In a food allergic reaction, immune cells will undergo a series of changes, including the release of cytokines and T cell proliferation. The sensitization of food allergens can be evaluated by detecting a series of changes in immune cells. Generally speaking, the more cytokines are released, the proliferation of T cells is violent, and the sensitization of food allergens is stronger, and vice versa.

Histamine Release Test (HRT)

IgE-mediated allergic reactions can cause a large amount of histamine to be released in the body, and the amount of histamine released can be measured by fluorescence RAST. However, because the histamine determination must be completed within one day after the blood draw, and the serum source of allergic patients is insufficient, and the experiment is easily affected by the environment and operating conditions, the practical application of this method is greatly restricted.
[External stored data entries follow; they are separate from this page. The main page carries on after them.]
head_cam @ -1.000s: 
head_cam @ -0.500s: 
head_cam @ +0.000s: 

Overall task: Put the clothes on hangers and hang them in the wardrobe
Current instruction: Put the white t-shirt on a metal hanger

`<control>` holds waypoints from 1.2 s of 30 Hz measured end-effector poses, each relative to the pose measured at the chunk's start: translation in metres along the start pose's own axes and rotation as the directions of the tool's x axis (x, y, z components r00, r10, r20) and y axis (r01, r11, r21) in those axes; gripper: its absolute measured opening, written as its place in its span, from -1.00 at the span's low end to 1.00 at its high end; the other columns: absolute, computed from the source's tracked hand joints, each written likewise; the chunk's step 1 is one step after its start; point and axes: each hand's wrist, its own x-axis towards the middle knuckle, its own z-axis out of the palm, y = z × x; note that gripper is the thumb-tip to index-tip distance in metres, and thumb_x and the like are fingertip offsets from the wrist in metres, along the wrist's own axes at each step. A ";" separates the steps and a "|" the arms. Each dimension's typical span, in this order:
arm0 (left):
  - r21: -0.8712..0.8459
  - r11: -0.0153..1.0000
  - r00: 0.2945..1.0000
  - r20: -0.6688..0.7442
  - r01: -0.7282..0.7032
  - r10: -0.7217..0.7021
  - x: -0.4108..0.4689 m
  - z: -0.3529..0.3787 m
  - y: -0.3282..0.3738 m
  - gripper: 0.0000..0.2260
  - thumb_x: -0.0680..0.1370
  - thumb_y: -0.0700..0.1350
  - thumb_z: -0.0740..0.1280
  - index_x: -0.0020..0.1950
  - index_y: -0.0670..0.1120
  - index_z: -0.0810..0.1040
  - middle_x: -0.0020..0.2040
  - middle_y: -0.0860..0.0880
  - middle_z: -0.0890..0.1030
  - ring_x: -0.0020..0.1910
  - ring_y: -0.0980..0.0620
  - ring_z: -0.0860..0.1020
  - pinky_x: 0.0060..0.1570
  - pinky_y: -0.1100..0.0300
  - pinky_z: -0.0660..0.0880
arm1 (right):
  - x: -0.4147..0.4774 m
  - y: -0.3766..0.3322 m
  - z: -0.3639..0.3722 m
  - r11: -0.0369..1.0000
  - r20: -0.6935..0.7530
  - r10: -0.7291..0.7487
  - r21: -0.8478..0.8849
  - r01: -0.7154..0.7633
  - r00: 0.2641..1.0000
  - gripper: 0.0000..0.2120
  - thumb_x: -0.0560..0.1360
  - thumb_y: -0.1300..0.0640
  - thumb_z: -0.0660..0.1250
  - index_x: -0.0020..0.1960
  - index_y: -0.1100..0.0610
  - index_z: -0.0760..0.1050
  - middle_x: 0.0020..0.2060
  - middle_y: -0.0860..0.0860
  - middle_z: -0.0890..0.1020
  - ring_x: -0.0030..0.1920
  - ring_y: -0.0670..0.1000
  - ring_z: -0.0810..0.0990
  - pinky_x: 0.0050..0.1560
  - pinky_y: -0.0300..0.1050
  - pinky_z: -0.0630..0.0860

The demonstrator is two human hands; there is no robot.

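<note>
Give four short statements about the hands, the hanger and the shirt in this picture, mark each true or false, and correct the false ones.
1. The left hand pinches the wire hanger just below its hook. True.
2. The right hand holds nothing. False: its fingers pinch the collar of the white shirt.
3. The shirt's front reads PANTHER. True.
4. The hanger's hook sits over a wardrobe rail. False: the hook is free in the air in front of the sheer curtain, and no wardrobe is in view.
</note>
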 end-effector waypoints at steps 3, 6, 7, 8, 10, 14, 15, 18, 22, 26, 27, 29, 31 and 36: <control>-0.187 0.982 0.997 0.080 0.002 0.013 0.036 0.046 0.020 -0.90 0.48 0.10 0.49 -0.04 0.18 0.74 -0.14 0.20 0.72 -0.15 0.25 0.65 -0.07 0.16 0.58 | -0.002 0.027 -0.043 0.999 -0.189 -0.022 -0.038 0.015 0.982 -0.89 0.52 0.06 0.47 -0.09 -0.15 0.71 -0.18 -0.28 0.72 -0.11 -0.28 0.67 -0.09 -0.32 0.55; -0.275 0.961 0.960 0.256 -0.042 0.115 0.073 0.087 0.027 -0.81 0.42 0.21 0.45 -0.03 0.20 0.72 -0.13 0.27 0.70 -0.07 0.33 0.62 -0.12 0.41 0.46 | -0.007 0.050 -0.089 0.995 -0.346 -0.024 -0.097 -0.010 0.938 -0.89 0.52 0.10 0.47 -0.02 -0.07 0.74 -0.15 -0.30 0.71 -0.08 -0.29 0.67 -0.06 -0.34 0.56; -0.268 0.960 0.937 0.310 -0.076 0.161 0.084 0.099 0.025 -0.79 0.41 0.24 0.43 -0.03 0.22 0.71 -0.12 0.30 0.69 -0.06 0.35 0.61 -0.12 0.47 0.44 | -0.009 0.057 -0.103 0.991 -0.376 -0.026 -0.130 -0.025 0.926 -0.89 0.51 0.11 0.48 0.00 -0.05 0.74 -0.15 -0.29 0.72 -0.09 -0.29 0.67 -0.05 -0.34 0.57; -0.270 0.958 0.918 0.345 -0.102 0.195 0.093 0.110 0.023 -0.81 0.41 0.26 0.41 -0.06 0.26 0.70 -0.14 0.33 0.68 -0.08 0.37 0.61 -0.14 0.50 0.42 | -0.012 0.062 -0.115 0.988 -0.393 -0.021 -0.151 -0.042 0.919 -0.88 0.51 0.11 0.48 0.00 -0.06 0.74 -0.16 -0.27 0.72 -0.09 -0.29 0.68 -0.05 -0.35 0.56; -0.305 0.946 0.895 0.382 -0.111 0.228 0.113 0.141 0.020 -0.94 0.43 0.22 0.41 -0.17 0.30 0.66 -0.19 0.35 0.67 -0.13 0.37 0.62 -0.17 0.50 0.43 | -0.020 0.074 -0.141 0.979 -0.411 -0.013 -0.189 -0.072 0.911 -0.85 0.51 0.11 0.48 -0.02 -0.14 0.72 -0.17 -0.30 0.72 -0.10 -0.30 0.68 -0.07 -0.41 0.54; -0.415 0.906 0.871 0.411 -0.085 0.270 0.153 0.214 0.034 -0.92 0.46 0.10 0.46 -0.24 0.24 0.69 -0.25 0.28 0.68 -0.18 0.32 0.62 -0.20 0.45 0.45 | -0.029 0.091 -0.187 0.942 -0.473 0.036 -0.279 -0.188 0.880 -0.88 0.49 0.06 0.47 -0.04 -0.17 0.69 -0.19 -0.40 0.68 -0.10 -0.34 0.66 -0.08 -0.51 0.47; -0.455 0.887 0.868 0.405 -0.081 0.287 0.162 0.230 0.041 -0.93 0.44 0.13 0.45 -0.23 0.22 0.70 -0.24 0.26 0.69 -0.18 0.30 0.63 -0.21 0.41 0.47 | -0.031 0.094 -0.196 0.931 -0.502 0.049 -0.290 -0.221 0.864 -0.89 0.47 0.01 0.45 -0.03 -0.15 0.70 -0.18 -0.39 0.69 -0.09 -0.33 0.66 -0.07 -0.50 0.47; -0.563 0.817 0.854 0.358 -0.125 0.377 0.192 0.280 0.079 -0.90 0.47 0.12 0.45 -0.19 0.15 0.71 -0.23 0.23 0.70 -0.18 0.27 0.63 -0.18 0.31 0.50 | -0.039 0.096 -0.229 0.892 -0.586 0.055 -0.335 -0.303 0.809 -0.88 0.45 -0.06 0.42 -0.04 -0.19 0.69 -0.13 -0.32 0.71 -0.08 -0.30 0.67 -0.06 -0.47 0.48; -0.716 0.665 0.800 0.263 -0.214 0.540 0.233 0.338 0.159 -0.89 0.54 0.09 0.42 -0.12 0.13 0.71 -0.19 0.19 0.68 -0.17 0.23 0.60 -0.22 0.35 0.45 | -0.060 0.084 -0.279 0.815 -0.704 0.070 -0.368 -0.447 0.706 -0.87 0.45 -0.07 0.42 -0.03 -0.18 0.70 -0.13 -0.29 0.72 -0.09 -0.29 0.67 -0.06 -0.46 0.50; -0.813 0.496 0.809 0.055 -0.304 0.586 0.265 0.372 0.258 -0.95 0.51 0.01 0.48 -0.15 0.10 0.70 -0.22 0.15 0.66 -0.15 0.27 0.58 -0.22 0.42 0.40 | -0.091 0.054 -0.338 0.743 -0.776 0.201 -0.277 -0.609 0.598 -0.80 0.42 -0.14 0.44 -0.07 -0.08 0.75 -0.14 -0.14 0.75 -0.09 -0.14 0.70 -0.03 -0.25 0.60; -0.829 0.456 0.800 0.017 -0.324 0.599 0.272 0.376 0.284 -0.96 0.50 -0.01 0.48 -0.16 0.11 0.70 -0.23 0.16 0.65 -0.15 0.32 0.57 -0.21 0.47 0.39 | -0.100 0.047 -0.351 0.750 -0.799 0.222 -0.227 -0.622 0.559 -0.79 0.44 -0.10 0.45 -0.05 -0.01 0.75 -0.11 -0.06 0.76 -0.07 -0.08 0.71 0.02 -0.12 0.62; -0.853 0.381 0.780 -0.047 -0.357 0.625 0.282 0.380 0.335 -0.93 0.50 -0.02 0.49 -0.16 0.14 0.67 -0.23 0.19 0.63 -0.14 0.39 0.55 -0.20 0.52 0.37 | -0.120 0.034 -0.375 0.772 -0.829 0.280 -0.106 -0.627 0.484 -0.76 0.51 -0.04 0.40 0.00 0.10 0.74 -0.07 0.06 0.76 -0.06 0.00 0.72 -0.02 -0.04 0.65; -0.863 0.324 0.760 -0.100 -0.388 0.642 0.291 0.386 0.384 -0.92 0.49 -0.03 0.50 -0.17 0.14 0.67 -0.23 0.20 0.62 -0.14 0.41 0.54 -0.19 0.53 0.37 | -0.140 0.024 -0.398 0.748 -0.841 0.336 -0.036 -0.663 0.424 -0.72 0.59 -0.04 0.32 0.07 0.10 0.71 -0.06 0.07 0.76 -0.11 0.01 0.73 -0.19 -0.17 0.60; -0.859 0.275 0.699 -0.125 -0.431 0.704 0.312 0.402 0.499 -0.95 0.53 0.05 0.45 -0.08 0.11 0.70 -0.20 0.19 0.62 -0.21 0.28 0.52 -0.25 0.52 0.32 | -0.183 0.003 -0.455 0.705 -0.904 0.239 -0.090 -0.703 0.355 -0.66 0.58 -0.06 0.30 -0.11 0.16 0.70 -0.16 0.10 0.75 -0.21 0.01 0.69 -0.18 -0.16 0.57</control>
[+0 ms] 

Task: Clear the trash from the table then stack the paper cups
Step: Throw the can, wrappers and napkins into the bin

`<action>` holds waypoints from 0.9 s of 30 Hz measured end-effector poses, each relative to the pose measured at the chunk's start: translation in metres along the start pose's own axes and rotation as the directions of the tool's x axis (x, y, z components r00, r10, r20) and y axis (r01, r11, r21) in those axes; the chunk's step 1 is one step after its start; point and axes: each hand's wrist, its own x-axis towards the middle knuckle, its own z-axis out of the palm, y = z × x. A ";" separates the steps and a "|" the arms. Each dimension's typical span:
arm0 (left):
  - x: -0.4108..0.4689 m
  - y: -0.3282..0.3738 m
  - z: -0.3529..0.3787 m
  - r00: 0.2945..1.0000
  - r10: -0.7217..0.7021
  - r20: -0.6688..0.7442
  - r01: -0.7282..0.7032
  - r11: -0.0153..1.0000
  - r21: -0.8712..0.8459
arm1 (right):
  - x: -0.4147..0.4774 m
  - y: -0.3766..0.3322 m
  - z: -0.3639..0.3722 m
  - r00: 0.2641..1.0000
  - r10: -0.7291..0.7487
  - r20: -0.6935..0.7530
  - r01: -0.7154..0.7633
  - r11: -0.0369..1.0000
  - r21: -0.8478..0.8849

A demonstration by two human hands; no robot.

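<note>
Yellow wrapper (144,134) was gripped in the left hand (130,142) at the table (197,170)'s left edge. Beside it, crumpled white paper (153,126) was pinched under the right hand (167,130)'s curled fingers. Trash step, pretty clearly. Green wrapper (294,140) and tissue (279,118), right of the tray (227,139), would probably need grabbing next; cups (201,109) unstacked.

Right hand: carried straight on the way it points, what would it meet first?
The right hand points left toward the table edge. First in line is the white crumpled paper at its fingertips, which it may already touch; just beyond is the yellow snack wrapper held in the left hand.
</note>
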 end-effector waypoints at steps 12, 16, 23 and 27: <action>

Basophil Activity Test and Degranulation Experiment

The activity of basophils and the amount of degranulation are closely related to the sensitization of allergens. The stronger the sensitization of the allergen, the stronger the activity of basophils and the greater the amount of degranulation. CD63 and CD203c are often used as markers for cross-linking of allergens and IgE to trigger basophil activation. Studies have shown that the detection of CD63 and CD203c through the kit can effectively diagnose children’s egg allergy and milk allergy. The use of basophil activity test technology to detect food allergens has good specificity and high sensitivity, and the test results for patients receiving antihistamine therapy are still reliable. It is a supplement to traditional quantitative determination of IgE levels and skin experiments. The current challenge is how to standardize this method to make it the mainstream method for detecting the sensitization of food allergens and apply it to the evaluation of the sensitization of food allergens.

T Cell Response Analysis 
An important stage of IgE-mediated food allergy is T cell proliferation and the production of cytokines (IL-10, IL-13, IFN-γ and TNF-α). The peripheral blood mononuclear cells of allergy patients contain a small amount of specific T cells, which can be used as a source of T cell clones.  By measuring the proliferation of T cells and the release of cytokines, the potential sensitization of proteins and the epitopes of T cells can be studied.  Studies have found that when T cells are stimulated by peanut extract, they will produce Th1 and Th2 cytokines, but when they are stimulated again by peanut allergen, allergic individuals will only strengthen Th2 response. Therefore, the response of T cells can be used to evaluate the sensitization of food allergens. This method can be used in conjunction with animal experiments to explain the structure that determines protein sensitization, but T cell response analysis is difficult and time-consuming, and it is rarely used in research.